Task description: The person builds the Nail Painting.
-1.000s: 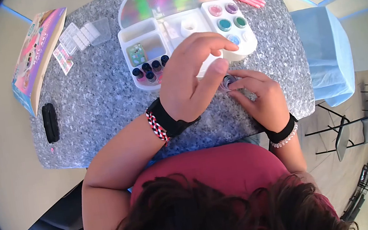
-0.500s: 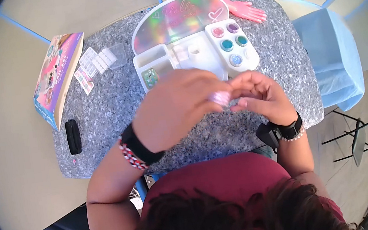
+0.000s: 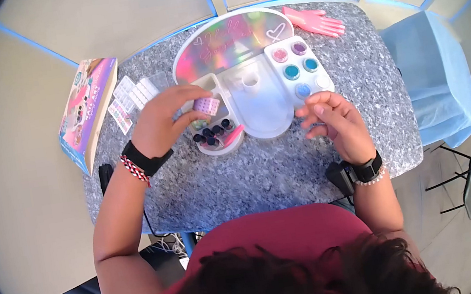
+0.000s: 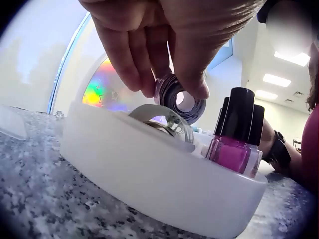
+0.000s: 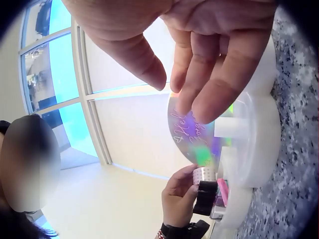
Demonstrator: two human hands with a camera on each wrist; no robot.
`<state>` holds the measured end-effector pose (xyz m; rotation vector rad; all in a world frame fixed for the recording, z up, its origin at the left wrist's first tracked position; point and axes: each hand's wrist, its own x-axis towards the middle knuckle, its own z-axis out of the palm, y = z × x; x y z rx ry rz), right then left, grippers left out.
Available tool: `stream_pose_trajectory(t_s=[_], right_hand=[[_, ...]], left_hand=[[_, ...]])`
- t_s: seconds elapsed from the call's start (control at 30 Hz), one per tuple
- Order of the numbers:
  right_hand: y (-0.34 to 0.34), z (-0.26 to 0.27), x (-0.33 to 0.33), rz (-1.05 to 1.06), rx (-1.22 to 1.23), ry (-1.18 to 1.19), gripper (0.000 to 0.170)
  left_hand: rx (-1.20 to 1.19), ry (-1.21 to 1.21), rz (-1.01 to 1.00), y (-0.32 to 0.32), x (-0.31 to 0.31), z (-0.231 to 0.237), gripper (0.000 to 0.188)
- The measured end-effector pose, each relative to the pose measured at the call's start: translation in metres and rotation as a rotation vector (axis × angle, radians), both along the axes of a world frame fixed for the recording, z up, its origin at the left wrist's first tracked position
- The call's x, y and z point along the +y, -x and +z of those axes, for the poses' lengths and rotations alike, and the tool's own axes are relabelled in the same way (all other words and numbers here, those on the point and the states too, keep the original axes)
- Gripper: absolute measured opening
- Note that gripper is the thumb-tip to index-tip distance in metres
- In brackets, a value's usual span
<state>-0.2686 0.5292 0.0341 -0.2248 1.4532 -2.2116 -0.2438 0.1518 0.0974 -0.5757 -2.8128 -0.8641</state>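
My left hand (image 3: 155, 124) pinches a small pink-and-white patterned roll of tape (image 3: 206, 106) between thumb and fingers, over the left compartments of the white nail-art case (image 3: 268, 125). In the left wrist view the roll's dark coiled side (image 4: 193, 110) faces the camera, just above a clear curved band (image 4: 185, 128) in the tray. Black-capped nail polish bottles (image 4: 236, 134) stand beside it, with a pink stick (image 3: 234, 136) near them. My right hand (image 3: 340, 126) hovers near the case's right front corner, fingers loosely bent and holding nothing.
Glitter pots (image 3: 292, 71) fill the case's right side, below a raised iridescent lid (image 3: 232, 39). A pink practice hand (image 3: 314, 20) lies behind. At left are a nail art box (image 3: 86, 111), clear plastic cases (image 3: 140, 93), a sticker sheet (image 3: 120, 116) and a black pouch (image 3: 106, 178).
The tape roll, earlier between both hands in front of the case, has moved left in my left hand to above the left compartments. My right hand has let go and stayed at right.
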Motion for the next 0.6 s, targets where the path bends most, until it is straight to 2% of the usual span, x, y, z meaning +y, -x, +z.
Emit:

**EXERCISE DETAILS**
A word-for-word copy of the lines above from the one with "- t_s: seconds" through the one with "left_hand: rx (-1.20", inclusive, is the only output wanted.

**EXERCISE ANSWER**
- t_s: seconds elapsed from the call's start (control at 30 Hz), one per tuple
- Order of the numbers:
  right_hand: y (-0.34 to 0.34), z (-0.26 to 0.27), x (-0.33 to 0.33), rz (-1.05 to 1.06), rx (-1.22 to 1.23), ry (-1.18 to 1.19), gripper (0.000 to 0.170)
  left_hand: rx (-1.20 to 1.19), ry (-1.21 to 1.21), rz (-1.01 to 1.00), y (-0.32 to 0.32), x (-0.31 to 0.31), z (-0.231 to 0.237), gripper (0.000 to 0.188)

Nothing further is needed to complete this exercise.